Vierter wäre eine Enttäuschung

Etwa 15 Leute seien in seiner Altersgruppe dabei, er kenne die meisten bereits. Er ist der einzige Schweizer, die meisten seien Franzosen oder Engländer. «Natürlich sind wir Kollegen, und man wünscht sich Glück. Aber wir sind auch Konkurrenten. Es stinkt mir schon, wenn ich von anderen geschlagen werde. Man muss einfach an sich glauben», zeigt sich Maxime erneut ganz abgeklärt und beweist Selbstvertrauen: «Ich will aufs Podest. Ich wäre enttäuscht, wenn ich wieder nur Vierter würde.»
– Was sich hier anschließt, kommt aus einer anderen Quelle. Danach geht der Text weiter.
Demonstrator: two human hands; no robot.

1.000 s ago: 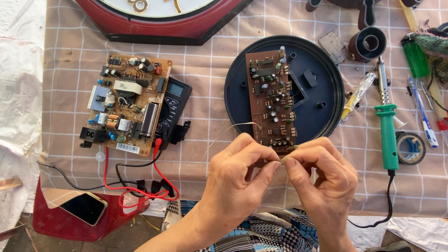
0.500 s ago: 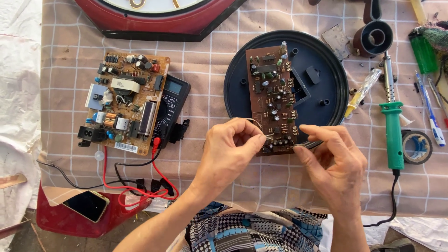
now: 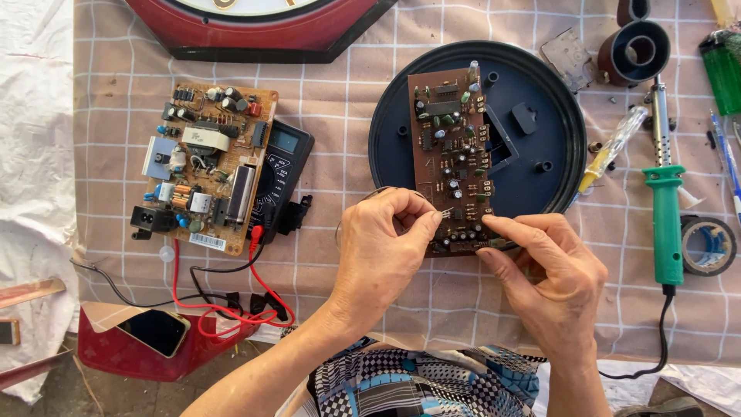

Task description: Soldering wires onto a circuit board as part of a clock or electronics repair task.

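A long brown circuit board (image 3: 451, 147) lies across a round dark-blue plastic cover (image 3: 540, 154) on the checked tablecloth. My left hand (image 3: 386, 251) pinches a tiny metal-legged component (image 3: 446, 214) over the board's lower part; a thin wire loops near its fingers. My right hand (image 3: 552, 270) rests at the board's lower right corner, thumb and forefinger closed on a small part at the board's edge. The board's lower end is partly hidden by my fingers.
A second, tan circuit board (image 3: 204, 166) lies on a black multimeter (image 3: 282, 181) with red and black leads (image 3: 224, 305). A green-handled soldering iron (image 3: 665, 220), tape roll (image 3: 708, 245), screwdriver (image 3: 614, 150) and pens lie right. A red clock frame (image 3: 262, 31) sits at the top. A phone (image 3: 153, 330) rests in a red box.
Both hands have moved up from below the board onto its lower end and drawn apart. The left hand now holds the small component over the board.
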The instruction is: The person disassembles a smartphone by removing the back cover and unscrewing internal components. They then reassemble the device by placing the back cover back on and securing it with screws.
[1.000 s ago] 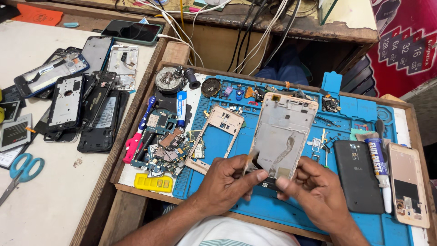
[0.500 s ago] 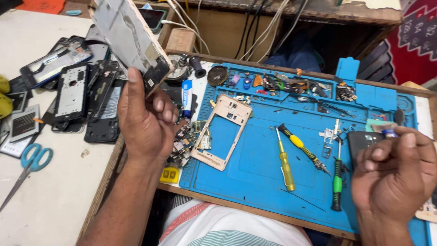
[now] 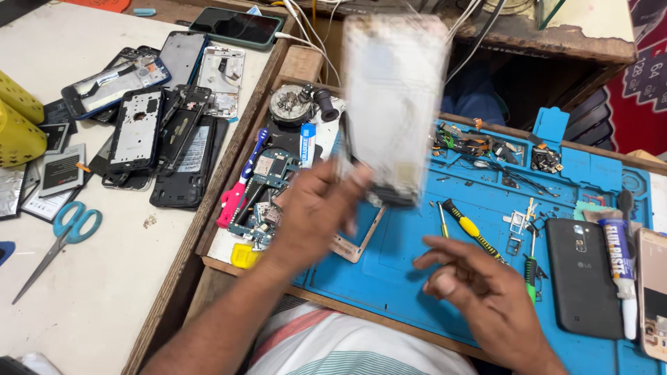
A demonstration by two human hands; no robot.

In der Schweiz kann er sich nicht messen, es gibt keine regelmässige Meisterschaft. Maxime vermutet aber, dass er hier gar keine gleichaltrigen Gegner hätte. «Jedenfalls kenne ich persönlich keine.» Begleitet nach Südfrankreich wird er von seinem Götti sowie seiner Mutter und ihrer Kollegin. Dass sein Vater nicht dabei sei, mache ihm nicht viel aus, er habe dann eher weniger Stress. Für die Wettkämpfe hat er ja auch einen Coach.

Engländer als grosses Vorbild

Wie es sich für Spitzensportler gehört, hat auch Maxime bereits einen Sponsor, der ihn leihweise mit neustem Material ausrüstet. Dazu gehört er zum Next Generation Team des Herstellers «F One», der auch die Kosten fürs jährliche einwöchige Trainingslager übernimmt. «Ohne Sponsor wäre Kitesurfen für mich schon sehr teuer», sagt ­Maxime, dessen Ziel es ist, einmal Profisportler zu werden wie sein Vorbild, der Engländer Aaron Headlow. «Ich könnte mir nicht vorstellen, den ganzen Tag an einem Computer zu sitzen.»